Output everything in the data exactly, leaving the pictures out.
*** Block opens ***
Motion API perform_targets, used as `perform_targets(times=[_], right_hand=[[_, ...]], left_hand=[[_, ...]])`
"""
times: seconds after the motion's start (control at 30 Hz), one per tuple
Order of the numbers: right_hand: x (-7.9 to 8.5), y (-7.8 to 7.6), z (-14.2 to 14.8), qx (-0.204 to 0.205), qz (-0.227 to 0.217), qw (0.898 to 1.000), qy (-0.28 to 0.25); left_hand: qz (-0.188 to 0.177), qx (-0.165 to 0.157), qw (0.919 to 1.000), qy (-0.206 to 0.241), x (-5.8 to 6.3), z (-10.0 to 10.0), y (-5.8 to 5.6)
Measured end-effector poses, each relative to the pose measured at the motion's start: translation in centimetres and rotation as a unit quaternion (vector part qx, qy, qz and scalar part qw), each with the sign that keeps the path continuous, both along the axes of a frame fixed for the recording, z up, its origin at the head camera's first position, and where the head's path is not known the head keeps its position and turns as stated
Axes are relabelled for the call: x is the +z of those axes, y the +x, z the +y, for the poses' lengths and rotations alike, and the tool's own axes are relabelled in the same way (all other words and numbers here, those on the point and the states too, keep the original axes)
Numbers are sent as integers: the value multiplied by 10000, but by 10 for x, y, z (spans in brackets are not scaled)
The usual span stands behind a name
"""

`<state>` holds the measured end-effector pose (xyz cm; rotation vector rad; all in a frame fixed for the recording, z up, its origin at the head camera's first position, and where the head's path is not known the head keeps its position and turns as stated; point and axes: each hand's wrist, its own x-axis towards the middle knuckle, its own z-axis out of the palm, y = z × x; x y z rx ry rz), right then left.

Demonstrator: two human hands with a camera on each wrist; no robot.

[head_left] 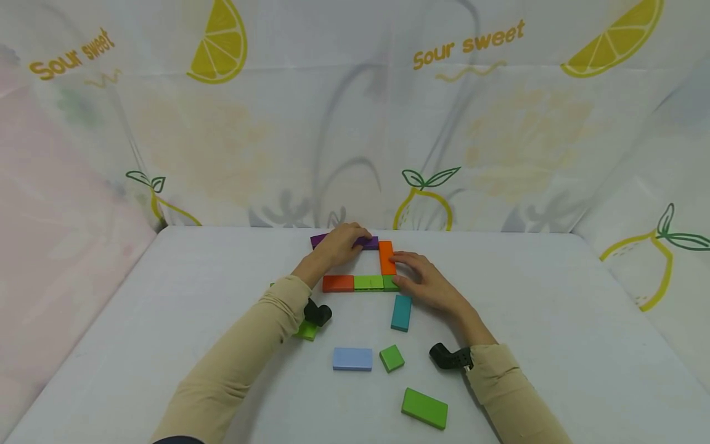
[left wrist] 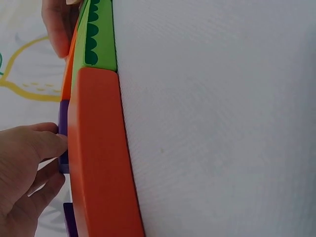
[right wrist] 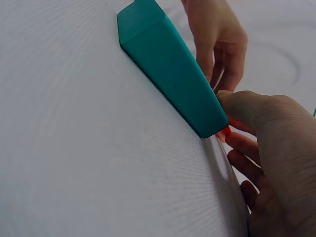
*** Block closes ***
• [Written solution]:
Motion API perform_targets, used as `perform_targets(times=[_], right_hand=[[_, ...]], left_hand=[[_, ...]])`
"""
times: seconds after the motion's start (control at 30 Hz), one per tuple
Order of the numbers: right_hand: x (-7.9 to 8.5), y (-7.8 to 7.6), z (-14.2 to 14.8), qx (-0.204 to 0.205), qz (-0.227 to 0.217), qw (0.898 to 1.000), qy (-0.28 to 0.25); left_hand: qz (-0.188 to 0.177), qx (-0.165 to 0.157), qw (0.919 to 1.000), qy (-0.206 to 0.241), x (-5.8 to 6.3), z (-10.0 to 10.0), y (-5.8 to 5.6)
Measured end-effector poses, each relative to the pose measured at the motion's start: translation in centimetres and rotation as a unit quaternion (vector part qx, qy, qz and scalar part qw), each with the sign that keeps the path continuous, both along the axes of a frame fixed for the recording, z up, its origin at the head camera's first position, and where the head's path is not known the head keeps its position and turns as stated
Axes are relabelled for the call: x is the +z of those axes, y the +x, z the +y, for the poses' lengths and rotations alike, and the tool's own axes are relabelled in the same way (all other words and numbers here, those on the point and the states too, keep the original axes)
Numbers are sent as integers: the value multiplied by 10000, but by 10 for x, y, z (spans in brackets are not scaled)
The usual span stands behind a name
"""

`<state>` holds the measured end-effector pose (xyz cm; rotation vector rad; all in a frame fixed for the recording, z up, its origin at the head camera's first position, and where the head's path is not known the head keeps its position and turns as stated; point and axes: each hand's wrist, its own x-axis towards the middle knuckle, its own z-axis out of the palm, y = z × x; x y z rx ry rz), right then left.

Demonstrator: two human hands with a camera on each wrist; no robot.

[head_left] 
[left wrist] 
[right wrist] 

This exercise is now finished.